**Work order**: For the listing below, give the number of lines that hold the string "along", without anything else.

**Input data**:
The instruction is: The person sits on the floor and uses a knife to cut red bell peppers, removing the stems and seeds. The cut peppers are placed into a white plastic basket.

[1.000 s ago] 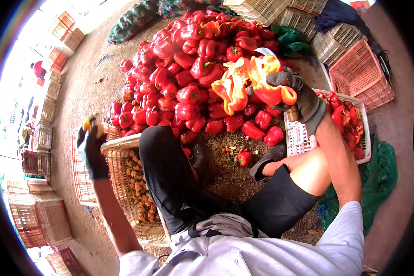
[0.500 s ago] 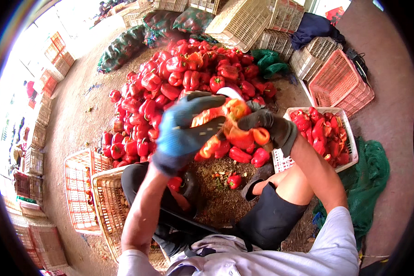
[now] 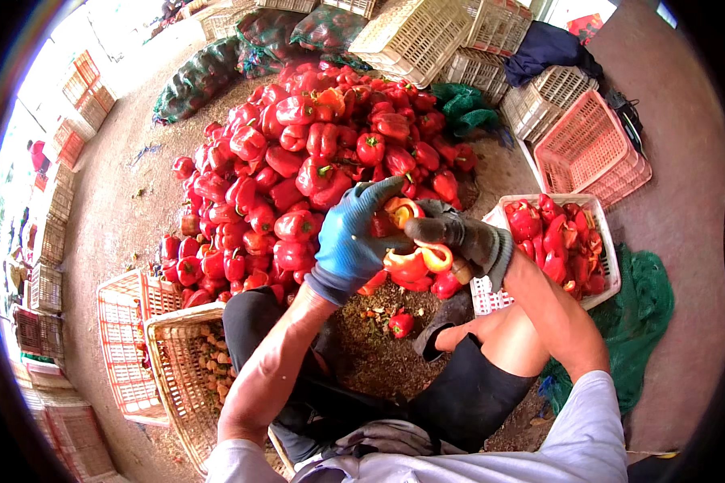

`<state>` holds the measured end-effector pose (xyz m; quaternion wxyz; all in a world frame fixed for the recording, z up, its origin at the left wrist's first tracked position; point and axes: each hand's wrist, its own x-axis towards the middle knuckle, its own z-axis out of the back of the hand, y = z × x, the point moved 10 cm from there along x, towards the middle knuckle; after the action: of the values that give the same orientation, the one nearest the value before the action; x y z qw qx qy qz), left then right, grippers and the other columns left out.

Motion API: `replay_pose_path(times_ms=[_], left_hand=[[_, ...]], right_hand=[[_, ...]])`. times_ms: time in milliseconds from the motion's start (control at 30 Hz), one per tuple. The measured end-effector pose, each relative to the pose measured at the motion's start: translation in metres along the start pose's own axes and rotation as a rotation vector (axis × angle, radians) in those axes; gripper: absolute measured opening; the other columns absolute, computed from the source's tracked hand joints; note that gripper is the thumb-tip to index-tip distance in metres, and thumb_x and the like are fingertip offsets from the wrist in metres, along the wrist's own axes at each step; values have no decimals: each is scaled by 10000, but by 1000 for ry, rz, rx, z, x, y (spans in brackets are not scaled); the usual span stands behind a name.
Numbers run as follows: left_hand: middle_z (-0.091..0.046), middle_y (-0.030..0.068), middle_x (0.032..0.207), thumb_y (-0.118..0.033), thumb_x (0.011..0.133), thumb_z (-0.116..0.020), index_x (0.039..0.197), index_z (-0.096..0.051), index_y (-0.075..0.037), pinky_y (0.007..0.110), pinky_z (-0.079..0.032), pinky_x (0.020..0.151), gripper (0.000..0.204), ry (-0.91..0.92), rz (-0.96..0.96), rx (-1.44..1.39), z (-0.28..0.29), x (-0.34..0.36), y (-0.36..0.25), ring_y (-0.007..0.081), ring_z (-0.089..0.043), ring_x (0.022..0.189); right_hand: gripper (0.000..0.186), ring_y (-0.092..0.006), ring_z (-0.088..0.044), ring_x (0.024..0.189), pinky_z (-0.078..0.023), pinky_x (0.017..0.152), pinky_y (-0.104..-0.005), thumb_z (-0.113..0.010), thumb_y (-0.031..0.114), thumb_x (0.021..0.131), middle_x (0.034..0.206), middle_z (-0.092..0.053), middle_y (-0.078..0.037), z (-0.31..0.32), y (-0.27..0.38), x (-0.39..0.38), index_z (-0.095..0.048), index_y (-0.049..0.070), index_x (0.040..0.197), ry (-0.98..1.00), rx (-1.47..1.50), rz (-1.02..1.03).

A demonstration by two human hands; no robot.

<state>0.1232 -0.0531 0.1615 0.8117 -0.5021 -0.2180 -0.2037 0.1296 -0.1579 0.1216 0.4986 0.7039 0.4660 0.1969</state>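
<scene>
My left hand (image 3: 353, 237), in a blue and dark glove, is closed on a cut red bell pepper (image 3: 407, 264) in front of me. My right hand (image 3: 469, 235), in a dark grey glove, grips the pepper's other side. Pale orange inner walls show between the gloves, and hollow cut pieces hang below the fingers. A short brown piece (image 3: 461, 270) shows under my right hand; I cannot tell what it is. Just beyond my hands rises a large heap of whole red bell peppers (image 3: 286, 161). One small pepper (image 3: 401, 324) lies on the ground between my feet.
A white crate (image 3: 612, 266) of cut red peppers stands at my right, by a green net (image 3: 632, 322). At my left are two crates; the nearer one (image 3: 169, 386) holds small pepper scraps. Behind the heap are filled net sacks (image 3: 197, 80) and stacked crates (image 3: 411, 40). A pink crate (image 3: 580, 145) stands farther right.
The pepper has been turned and opened further between my hands. A curved pale blade seen above it earlier no longer shows. My left hand has moved right, nearer my right hand.
</scene>
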Motion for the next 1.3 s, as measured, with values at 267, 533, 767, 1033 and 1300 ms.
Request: replay_pose_path(times_ms=[267,533,767,1033,1300], left_hand=[[-693,142,1105,21,790,-687,1418,-574,-87,415,-549,844,648,-112,23,227,4,-11,8,334,-688,1007],[-694,107,1276,82,923,-592,1328,-642,5,323,-516,1033,415,-227,381,36,87,-32,106,180,-654,1189],[-722,94,1166,-161,947,-740,1284,-665,20,301,-540,932,391,-304,625,-382,82,-48,96,158,-674,1022],[-682,56,1173,-546,986,-594,1414,-526,-61,365,-562,880,650,45,494,-989,-46,-52,68,199,-666,1013],[-680,69,1199,-2,905,-719,1423,-545,-19,323,-552,904,547,115,-21,-104,-23,-46,7,163,-676,1014]], right_hand=[[564,-148,-641,1127,-491,1030,-314,-768,279,870,1191,-684,-41,-7,6,2,-595,48,1355,-73,-115,-44],[811,-139,-622,1169,-472,1044,-282,-823,355,804,1237,-673,-75,38,27,-14,-508,-9,1457,-246,-343,180],[843,-169,-607,1190,-495,1045,-349,-852,334,790,1345,-619,-118,8,89,-43,-486,-11,1466,-314,-831,480],[726,-225,-651,1203,-499,1045,-354,-806,263,842,1370,-630,-157,-23,77,-39,-504,22,1456,-232,-1142,551],[759,-190,-637,1169,-501,1045,-350,-844,299,797,1280,-669,-101,31,91,-48,-538,2,1425,-402,-739,485]])
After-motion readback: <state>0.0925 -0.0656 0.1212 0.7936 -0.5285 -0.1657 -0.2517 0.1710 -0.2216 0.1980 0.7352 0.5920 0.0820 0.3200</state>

**Output below**: 2